Police cuts part of austerity agenda

Jim Roland, Golders Gardens, Golders Green, writes:

It does seem inappropriate for Jessica Learmond-Criqui to blame local police cuts so one-sidedly on Mayor Sadiq Khan, especially so close to local elections. She writes accredited as chairman of Frognal and Fitzjohns SNT panel. Aren’t these panels meant to be non-party political?

We know that police cuts are ultimately part of central government’s austerity drive. However Sadiq Khan recently made the maximum increase allowed to his share of council tax, devoting this gain to police and fire brigade funds.

Furthermore, central government is still saving billions for controversial vanity projects like HS2 and the Stonehenge Tunnel. This in contrast to Sadiq Khan, who prudently scrapped the Garden Bridge.

Ms Learmond-Criqui’s demand for a referendum on police cuts should be directed not so much at Sadiq Khan, and more to the prime minister.

Horrifying attack in Gladstone Park

Katharine Bligh, name and address supplied, writes:

Much has been written lately in both the national and local press and social media about unspecified, and therefore probably false, allegations of antisemitism within the Labour Party.

This distracts from and obscures the very real and horrifying act of antisemitism last Sunday week when swastikas were daubed all over a bus shelter by Gladstone Park in neighbouring Brent.

Local residents were very quick to erase them and held an impromptu vigil of protest.

Note that a Labour councillor and local Labour Party members were there too (where were the Conservatives?)

They are now trying to discover the perpetrators of this foul act which bears the hallmark of some extreme right wing group.

This is a hate crime and should be treated as such. Sadly it will not be the last as we see right wing groups and governments on the rise across Europe and the UK.

Faced with such a threat it is surely absolutely vital that all false allegations of antisemitism should be withdrawn and no more similar accusations should be made by unidentified accusers and without concrete evidence.

Moreover, anyone so accused MUST be considered innocent unless or until it is proved otherwise according to the rules of natural justice.

Despair over housing disrepair

Stephen Stark, Conservative candidate, Hampstead Town ward, writes:

Following the tragic fire at Daleham Gardens where one person lost their life and survivors have been rendered homeless, I asked Camden Council for a list of all the residential properties which they own in Hampstead Town ward, details of the fire protection measures, details of when the properties were last checked and any works which were recommended.

Unfortunately this information was not available and at time of writing it has not been provided to me although I have been promised the same in the next few days. Surely something as important as this should be readily available and set out with dates of inspections and works carried out or recommended.

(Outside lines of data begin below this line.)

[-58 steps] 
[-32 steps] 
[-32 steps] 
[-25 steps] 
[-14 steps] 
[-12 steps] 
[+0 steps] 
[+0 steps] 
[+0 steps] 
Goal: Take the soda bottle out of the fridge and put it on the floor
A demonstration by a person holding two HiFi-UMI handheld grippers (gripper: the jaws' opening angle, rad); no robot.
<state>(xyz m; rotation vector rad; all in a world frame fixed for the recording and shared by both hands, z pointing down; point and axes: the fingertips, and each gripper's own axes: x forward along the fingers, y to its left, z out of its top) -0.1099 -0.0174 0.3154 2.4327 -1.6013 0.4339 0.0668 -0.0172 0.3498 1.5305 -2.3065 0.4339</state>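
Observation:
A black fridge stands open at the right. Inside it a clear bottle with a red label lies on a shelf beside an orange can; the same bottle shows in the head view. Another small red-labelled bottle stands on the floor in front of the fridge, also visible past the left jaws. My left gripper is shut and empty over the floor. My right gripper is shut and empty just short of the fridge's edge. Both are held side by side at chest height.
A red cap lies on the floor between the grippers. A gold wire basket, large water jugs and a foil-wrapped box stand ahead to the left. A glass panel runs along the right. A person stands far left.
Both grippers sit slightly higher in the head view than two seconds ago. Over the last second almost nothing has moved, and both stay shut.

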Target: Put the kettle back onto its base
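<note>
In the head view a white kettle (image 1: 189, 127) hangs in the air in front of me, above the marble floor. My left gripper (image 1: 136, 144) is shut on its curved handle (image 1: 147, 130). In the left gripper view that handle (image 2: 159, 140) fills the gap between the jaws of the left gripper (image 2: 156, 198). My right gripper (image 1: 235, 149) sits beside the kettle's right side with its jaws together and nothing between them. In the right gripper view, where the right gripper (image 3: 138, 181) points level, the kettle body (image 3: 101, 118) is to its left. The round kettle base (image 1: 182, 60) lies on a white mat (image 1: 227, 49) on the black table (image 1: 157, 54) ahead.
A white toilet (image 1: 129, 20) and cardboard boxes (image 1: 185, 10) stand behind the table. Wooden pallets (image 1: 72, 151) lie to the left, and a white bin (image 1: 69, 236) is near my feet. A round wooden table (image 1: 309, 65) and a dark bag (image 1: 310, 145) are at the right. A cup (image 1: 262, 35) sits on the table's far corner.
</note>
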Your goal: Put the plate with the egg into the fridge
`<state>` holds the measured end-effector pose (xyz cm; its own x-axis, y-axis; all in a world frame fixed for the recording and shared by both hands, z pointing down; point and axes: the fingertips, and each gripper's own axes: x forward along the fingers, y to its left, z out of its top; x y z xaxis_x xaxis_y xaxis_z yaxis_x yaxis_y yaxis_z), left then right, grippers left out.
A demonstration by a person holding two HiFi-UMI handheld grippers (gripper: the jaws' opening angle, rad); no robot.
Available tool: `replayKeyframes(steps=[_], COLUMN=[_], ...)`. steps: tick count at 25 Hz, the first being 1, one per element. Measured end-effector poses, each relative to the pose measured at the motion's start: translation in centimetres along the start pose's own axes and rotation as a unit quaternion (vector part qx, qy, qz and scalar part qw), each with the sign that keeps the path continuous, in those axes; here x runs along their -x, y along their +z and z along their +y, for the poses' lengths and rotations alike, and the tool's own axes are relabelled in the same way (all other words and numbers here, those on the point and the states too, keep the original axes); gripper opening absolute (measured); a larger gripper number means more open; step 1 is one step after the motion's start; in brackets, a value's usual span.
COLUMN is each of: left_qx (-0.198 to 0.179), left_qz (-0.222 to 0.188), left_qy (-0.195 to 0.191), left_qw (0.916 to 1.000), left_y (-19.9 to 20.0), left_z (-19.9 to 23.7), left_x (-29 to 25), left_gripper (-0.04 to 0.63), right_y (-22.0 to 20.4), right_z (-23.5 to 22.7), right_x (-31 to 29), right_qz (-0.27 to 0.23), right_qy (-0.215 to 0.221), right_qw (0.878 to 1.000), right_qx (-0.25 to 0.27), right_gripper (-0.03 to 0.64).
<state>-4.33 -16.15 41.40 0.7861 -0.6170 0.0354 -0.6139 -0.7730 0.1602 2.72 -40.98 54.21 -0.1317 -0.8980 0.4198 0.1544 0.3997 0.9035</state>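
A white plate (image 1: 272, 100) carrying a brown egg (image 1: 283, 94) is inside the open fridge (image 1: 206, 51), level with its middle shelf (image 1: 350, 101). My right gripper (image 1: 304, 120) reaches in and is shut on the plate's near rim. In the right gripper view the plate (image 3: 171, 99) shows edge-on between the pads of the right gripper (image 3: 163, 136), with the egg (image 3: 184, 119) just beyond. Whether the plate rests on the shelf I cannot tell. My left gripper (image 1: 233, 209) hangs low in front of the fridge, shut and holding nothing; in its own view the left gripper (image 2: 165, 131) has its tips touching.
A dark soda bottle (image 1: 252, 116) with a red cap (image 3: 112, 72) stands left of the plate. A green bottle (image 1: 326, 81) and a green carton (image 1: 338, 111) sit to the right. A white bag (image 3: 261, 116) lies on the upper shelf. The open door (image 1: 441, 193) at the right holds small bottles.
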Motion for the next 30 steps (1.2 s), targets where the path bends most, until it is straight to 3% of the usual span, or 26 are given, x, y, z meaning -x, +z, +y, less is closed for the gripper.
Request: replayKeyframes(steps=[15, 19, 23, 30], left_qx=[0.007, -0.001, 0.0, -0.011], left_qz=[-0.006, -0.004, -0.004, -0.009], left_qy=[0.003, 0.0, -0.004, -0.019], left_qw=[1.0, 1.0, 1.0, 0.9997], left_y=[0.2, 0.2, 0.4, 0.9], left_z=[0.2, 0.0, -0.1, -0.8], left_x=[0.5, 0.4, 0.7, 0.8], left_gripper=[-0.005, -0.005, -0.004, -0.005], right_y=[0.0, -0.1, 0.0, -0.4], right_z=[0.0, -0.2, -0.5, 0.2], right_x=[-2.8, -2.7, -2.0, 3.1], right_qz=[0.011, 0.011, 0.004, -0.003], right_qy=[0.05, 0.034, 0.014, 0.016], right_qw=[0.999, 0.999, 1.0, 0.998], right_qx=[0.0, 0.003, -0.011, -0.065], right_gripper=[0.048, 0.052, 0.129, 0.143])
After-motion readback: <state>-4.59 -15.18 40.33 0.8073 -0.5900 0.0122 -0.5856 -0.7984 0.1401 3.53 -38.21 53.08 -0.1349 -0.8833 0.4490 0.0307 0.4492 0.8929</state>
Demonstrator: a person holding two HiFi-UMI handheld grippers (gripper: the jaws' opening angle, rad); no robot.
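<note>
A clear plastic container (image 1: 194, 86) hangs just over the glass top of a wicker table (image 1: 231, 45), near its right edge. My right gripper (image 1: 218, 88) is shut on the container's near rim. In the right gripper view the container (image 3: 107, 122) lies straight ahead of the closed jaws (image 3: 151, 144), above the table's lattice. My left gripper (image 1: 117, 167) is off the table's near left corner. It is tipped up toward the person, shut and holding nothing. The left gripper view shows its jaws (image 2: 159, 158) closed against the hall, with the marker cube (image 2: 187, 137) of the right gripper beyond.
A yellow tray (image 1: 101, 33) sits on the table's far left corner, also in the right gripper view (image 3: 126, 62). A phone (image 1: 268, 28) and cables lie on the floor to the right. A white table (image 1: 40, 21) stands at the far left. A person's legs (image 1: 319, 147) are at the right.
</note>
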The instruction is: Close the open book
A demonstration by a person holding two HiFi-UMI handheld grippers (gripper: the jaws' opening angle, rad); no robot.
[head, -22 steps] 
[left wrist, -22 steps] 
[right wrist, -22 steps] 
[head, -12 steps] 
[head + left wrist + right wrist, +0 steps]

I met with a Camden Council tenant living in a one bedroom flat in a Camden Council owned property. She is a single mother with two children. The flat and building are in a poor condition. She explained that Camden Council had neglected the building and her flat for years and there were concerns about failures of safety and fire risks. I raised this with Camden Council Housing whose officer carried out an inspection of the property and flat. It proved to be the the case that corrective works were immediately required such was the seriousness of the situation.

Why does it take me to instigate this and how many other properties are in a similar state of disrepair? The question needs to be whether Labour controlled Camden Council are slum landlords if they are not maintaining their properties and cannot readily account for their properties and their maintenance and fire protection measures.